Organisierte Wut
25. Januar 2015André E. ist ein auffälliger Mann. In seinen Ohren trägt er große Löcher - geweitet durch schwarze Ringe. Deren Name ist so martialisch wie ihr Aussehen: Fleischtunnel. Seine beiden Handrücken sind vollständig tätowiert, der eine mit einem Totenschädel. Wenn man André E. nicht kennt, wirkt er einschüchternd. Wenn man ihn kennt, gefährlich. Denn er steht in Deutschland seit 2013 vor Gericht - als mutmaßlicher Helfer der Terrorgruppe "Nationalsozialistischer Untergrund" (NSU) um Beate Zschäpe. Er soll einer ihrer engsten Weggefährten gewesen sein. Verbunden hat sie der Hass: auf Einwanderer, auf Muslime.
Und seinen Hass macht er öffentlich. Mitte Januar 2015 ging André E. in München nach dem NSU-Prozesstag direkt vom Gerichtssaal aus auf eine Demonstration der islamfeindlichen Pegida-Bewegung, gemeinsam mit befreundeten Kameraden der bayerischen Neonazi-Szene.
Seit einigen Wochen schon bilden deren gut organisierte Netzwerke einen eigenen starken Block im Rahmen der Aufmärsche. Unter ihnen befinden sich Funktionäre rechtsextremer Parteien, Neonazis aus der gewaltbereiten Kameradschaftsszene oder verurteilte Rechtsterroristen. Wie Karl-Heinz Statzberger, der im Jahr 2003 einen Bombenanschlag auf eine Münchener Synagoge plante.
Schnittmenge Rassismus
Wenn montags die Aufmärsche beginnen, formieren die Neonazis eine Art Nachhut. Kehlig röhren sie die Schlachtrufe der rechten Szene: "Wer Deutschland nicht liebt, soll Deutschland verlassen!" Viele "normale" Bürger rufen begeistert mit. Gestört fühlt sich von der martialischen Präsenz des rechten Blocks offensichtlich niemand.
Die Szene wiederholt sich in vielen Städten mit Pegida-Märschen. Im Norden der Republik beteiligt sich die Führung der rechtsextremen Partei NPD an den Kundgebungen, in Berlin tragen Neonazis ihre Gesinnung durch Szenekleidung mit NS-Symbolik zur Schau. Und im Brennpunkt der Proteste, in Dresden, treten Mitglieder rechter und gewaltbereiter Hooligan-Gruppen als Ordner auf. Nirgendwo scheinen die Veranstalter ein Problem mit den rechten Teilnehmern zu haben: Entweder will niemand sie gesehen haben oder ihre Beteiligung wird einfach klein geredet.

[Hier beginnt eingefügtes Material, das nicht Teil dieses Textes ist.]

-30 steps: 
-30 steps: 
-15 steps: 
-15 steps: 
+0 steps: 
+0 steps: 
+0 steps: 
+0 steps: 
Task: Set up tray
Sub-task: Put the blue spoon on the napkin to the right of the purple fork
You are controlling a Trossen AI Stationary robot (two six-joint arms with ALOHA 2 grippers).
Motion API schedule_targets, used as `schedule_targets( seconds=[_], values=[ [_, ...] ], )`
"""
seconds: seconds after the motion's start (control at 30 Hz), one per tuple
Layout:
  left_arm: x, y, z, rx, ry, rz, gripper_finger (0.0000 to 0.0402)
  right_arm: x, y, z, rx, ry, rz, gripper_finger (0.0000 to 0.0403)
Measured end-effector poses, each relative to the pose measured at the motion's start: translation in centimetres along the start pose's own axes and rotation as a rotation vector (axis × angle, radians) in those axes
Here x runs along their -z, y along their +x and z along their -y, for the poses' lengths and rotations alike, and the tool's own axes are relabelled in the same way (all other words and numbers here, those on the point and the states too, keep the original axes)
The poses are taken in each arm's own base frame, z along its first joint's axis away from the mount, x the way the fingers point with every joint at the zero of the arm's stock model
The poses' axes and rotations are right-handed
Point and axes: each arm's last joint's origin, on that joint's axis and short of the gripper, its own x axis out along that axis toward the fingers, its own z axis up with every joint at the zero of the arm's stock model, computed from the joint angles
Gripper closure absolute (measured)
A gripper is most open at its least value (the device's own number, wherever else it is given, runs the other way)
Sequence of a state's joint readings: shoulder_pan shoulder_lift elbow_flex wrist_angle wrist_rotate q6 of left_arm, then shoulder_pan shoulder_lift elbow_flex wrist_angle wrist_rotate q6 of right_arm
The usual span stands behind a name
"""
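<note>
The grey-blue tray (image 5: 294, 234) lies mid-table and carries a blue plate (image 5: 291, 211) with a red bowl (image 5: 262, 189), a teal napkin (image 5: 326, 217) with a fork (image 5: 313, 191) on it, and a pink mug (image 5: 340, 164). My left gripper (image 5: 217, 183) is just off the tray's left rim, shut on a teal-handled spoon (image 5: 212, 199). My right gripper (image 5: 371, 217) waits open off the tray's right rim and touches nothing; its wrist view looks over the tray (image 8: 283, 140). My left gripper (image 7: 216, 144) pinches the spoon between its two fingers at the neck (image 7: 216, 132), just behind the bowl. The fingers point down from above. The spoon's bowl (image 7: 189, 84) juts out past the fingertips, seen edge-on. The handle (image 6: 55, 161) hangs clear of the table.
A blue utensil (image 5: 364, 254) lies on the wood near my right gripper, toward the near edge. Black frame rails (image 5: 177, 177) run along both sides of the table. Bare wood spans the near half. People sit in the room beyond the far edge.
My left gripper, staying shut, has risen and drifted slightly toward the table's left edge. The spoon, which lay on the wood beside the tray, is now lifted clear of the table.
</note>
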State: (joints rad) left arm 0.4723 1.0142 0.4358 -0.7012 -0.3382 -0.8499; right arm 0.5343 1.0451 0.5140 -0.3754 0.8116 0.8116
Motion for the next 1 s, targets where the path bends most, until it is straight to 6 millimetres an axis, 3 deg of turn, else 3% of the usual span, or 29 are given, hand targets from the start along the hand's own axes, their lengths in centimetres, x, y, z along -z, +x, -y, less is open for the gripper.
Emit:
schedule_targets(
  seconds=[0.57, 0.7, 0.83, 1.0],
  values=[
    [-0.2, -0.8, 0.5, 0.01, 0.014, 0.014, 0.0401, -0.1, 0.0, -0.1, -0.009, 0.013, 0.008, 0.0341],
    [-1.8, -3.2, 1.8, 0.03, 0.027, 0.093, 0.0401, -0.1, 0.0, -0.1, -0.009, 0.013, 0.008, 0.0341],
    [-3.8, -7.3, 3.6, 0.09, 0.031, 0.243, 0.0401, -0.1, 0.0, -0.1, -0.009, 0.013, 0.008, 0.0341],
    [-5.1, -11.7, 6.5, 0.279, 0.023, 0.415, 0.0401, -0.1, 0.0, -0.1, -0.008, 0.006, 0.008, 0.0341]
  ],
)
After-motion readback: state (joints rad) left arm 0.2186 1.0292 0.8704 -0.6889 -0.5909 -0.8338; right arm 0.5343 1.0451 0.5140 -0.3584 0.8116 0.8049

Warum gelingt es den Gruppen der extremen Rechten, so erfolgreich an die Pegida-Bewegung anzudocken? Eine aktuelle Untersuchung der Technischen Universität Dresden weist ähnliche Überzeugungen von Neonazis und teilnehmenden "Wutbürgern" nach: generelle Unzufriedenheit mit der Politik, Ablehnung des Islam und rassistische Vorurteile.
Die rechte Szene versucht, das für sich zu nutzen. Bislang erfolgreich. Die Allianz mit dem Bürgertum ist allerdings brüchig. Denn die meisten Anhänger der islamfeindlichen Pegida-Bewegung lehnen Gewalt als politisches Mittel ab. Gewalt aber bleibt ein Kernmerkmal der organisierten Neonazis.